Data segment Start Marker

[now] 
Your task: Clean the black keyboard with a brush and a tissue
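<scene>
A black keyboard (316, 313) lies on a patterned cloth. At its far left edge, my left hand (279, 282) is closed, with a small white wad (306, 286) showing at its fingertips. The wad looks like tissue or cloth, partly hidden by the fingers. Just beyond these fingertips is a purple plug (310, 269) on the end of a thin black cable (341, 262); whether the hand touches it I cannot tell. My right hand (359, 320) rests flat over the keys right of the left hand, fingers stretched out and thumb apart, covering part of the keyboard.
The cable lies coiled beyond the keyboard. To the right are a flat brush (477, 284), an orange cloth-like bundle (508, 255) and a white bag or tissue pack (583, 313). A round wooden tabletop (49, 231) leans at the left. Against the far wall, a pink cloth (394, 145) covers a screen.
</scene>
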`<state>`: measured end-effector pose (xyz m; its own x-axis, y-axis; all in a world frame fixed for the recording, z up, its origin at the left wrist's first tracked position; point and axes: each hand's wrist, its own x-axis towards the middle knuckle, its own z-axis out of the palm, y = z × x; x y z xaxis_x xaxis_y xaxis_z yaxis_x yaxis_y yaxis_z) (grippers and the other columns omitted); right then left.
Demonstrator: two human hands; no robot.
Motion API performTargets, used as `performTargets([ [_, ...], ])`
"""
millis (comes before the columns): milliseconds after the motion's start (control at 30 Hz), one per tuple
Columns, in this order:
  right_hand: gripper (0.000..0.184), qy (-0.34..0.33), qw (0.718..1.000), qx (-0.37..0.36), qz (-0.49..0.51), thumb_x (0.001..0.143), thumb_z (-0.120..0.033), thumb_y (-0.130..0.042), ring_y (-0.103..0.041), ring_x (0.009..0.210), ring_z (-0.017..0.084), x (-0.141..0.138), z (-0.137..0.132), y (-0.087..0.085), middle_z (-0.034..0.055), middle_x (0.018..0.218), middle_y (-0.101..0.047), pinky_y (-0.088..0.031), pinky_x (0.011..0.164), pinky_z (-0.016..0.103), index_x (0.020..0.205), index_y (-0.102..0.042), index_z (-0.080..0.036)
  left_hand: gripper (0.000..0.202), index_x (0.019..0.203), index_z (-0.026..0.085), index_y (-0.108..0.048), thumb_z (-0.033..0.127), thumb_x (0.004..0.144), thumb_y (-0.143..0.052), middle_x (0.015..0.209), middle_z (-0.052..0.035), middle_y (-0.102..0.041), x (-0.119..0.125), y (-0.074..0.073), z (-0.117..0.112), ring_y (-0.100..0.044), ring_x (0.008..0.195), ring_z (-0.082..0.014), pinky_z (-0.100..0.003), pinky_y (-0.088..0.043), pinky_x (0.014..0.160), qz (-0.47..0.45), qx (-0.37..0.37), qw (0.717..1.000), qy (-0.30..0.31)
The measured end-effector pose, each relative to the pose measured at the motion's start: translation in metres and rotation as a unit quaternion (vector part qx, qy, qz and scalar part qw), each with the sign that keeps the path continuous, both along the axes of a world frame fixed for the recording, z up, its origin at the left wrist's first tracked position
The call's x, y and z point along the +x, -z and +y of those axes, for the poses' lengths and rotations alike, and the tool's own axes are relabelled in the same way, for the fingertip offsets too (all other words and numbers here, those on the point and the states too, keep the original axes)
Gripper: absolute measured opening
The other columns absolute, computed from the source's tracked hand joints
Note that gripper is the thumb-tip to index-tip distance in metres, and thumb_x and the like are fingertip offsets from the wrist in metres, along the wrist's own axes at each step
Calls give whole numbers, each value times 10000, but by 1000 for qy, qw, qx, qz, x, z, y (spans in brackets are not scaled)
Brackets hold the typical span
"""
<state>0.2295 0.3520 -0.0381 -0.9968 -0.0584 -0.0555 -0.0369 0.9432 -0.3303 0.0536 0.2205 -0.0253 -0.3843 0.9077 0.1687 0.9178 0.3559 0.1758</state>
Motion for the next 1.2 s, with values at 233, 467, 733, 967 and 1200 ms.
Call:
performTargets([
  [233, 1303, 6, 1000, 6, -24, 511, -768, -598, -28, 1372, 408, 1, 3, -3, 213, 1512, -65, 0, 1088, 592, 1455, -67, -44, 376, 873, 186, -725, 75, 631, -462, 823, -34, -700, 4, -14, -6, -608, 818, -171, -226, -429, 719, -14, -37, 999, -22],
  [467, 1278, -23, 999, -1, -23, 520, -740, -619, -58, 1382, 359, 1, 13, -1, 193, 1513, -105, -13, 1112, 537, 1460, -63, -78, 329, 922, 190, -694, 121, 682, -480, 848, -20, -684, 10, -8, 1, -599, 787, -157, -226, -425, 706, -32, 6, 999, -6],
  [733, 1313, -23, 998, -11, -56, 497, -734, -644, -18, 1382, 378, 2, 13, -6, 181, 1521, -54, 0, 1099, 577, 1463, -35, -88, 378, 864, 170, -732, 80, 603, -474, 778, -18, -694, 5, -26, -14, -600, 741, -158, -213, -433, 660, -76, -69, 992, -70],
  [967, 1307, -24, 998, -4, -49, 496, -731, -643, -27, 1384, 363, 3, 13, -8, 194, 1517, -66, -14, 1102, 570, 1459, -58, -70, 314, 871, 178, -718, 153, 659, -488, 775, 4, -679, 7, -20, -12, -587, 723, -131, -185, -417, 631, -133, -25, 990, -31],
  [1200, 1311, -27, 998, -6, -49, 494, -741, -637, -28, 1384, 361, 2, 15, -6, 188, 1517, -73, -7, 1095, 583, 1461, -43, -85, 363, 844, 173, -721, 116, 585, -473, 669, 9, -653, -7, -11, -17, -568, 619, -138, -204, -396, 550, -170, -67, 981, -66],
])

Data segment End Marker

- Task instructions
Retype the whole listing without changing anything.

- Response to the exercise
[now] 
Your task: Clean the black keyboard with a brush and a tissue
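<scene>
A black keyboard (316, 313) lies on a patterned cloth. At its far left edge, my left hand (279, 282) is closed, with a small white wad (306, 286) showing at its fingertips. The wad looks like tissue or cloth, partly hidden by the fingers. Just beyond these fingertips is a purple plug (310, 269) on the end of a thin black cable (341, 262); whether the hand touches it I cannot tell. My right hand (359, 320) rests flat over the keys right of the left hand, fingers stretched out and thumb apart, covering part of the keyboard.
The cable lies coiled beyond the keyboard. To the right are a flat brush (477, 284), an orange cloth-like bundle (508, 255) and a white bag or tissue pack (583, 313). A round wooden tabletop (49, 231) leans at the left. Against the far wall, a pink cloth (394, 145) covers a screen.
</scene>
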`<state>`: measured end-effector pose (xyz m; its own x-axis, y-axis; all in a world frame fixed for the recording, z up, its origin at the left wrist's first tracked position; point and axes: each hand's wrist, its own x-axis towards the middle knuckle, its own z-axis out of the palm, y = z × x; x y z xaxis_x xaxis_y xaxis_z yaxis_x yaxis_y yaxis_z) (grippers and the other columns omitted); right then left.
Demonstrator: two human hands; no robot.
Motion API performTargets, used as `performTargets([ [_, ...], ])`
"""
millis (comes before the columns): milliseconds after the motion's start (control at 30 Hz), one per tuple
Columns, in this order:
  right_hand: gripper (0.000..0.184), qy (-0.34..0.33), qw (0.718..1.000), qx (-0.37..0.36), qz (-0.49..0.51), thumb_x (0.001..0.143), thumb_z (-0.120..0.033), thumb_y (-0.130..0.042), ring_y (-0.103..0.041), ring_x (0.009..0.210), ring_z (-0.017..0.084), x (-0.141..0.138), z (-0.137..0.132), y (-0.087..0.085), middle_z (-0.034..0.055), middle_x (0.018..0.218), middle_y (-0.101..0.047), pinky_y (-0.088..0.031), pinky_x (0.011..0.164), pinky_z (-0.016..0.103), index_x (0.020..0.205), index_y (-0.102..0.042), index_z (-0.080..0.036)
  left_hand: gripper (0.000..0.202), index_x (0.019..0.203), index_z (-0.026..0.085), index_y (-0.108..0.048), thumb_z (-0.033..0.127), thumb_x (0.004..0.144), thumb_y (-0.143..0.052), middle_x (0.015..0.209), middle_z (-0.052..0.035), middle_y (-0.102..0.041), x (-0.119..0.125), y (-0.074..0.073), z (-0.117..0.112), ring_y (-0.100..0.044), ring_x (0.008..0.195), ring_z (-0.082..0.014), pinky_z (-0.100..0.003), pinky_y (-0.088..0.043), pinky_x (0.014..0.160), qz (-0.47..0.45), qx (-0.37..0.37), qw (0.717..1.000), qy (-0.30..0.31)
The measured end-effector pose, each relative to the pose measured at the motion's start: translation in metres and rotation as a unit quaternion (vector part qx, qy, qz and scalar part qw), each with the sign that keeps the path continuous, both along the axes of a world frame fixed for the recording, z up, its origin at the left wrist's first tracked position
The call's x, y and z point along the +x, -z and +y of those axes, for the poses' lengths and rotations alike, and the tool's own axes are relabelled in the same way, for the fingertip offsets too (all other words and numbers here, those on the point and the states too, keep the original axes)
Gripper: absolute measured opening
The other columns absolute, computed from the source's tracked hand joints
Note that gripper is the thumb-tip to index-tip distance in metres, and thumb_x and the like are fingertip offsets from the wrist in metres, along the wrist's own axes at each step
Calls give whole numbers, each value times 10000, but by 1000 for qy, qw, qx, qz, x, z, y (spans in brackets are not scaled)
Brackets hold the typical span
"""
<state>0.2295 0.3520 -0.0381 -0.9968 -0.0584 -0.0555 -0.0369 0.9432 -0.3303 0.0536 0.2205 -0.0253 -0.3843 0.9077 0.1687 0.9178 0.3559 0.1758</state>
Motion for the next 1.2 s, with values at 233, 467, 733, 967 and 1200 ms.
Call:
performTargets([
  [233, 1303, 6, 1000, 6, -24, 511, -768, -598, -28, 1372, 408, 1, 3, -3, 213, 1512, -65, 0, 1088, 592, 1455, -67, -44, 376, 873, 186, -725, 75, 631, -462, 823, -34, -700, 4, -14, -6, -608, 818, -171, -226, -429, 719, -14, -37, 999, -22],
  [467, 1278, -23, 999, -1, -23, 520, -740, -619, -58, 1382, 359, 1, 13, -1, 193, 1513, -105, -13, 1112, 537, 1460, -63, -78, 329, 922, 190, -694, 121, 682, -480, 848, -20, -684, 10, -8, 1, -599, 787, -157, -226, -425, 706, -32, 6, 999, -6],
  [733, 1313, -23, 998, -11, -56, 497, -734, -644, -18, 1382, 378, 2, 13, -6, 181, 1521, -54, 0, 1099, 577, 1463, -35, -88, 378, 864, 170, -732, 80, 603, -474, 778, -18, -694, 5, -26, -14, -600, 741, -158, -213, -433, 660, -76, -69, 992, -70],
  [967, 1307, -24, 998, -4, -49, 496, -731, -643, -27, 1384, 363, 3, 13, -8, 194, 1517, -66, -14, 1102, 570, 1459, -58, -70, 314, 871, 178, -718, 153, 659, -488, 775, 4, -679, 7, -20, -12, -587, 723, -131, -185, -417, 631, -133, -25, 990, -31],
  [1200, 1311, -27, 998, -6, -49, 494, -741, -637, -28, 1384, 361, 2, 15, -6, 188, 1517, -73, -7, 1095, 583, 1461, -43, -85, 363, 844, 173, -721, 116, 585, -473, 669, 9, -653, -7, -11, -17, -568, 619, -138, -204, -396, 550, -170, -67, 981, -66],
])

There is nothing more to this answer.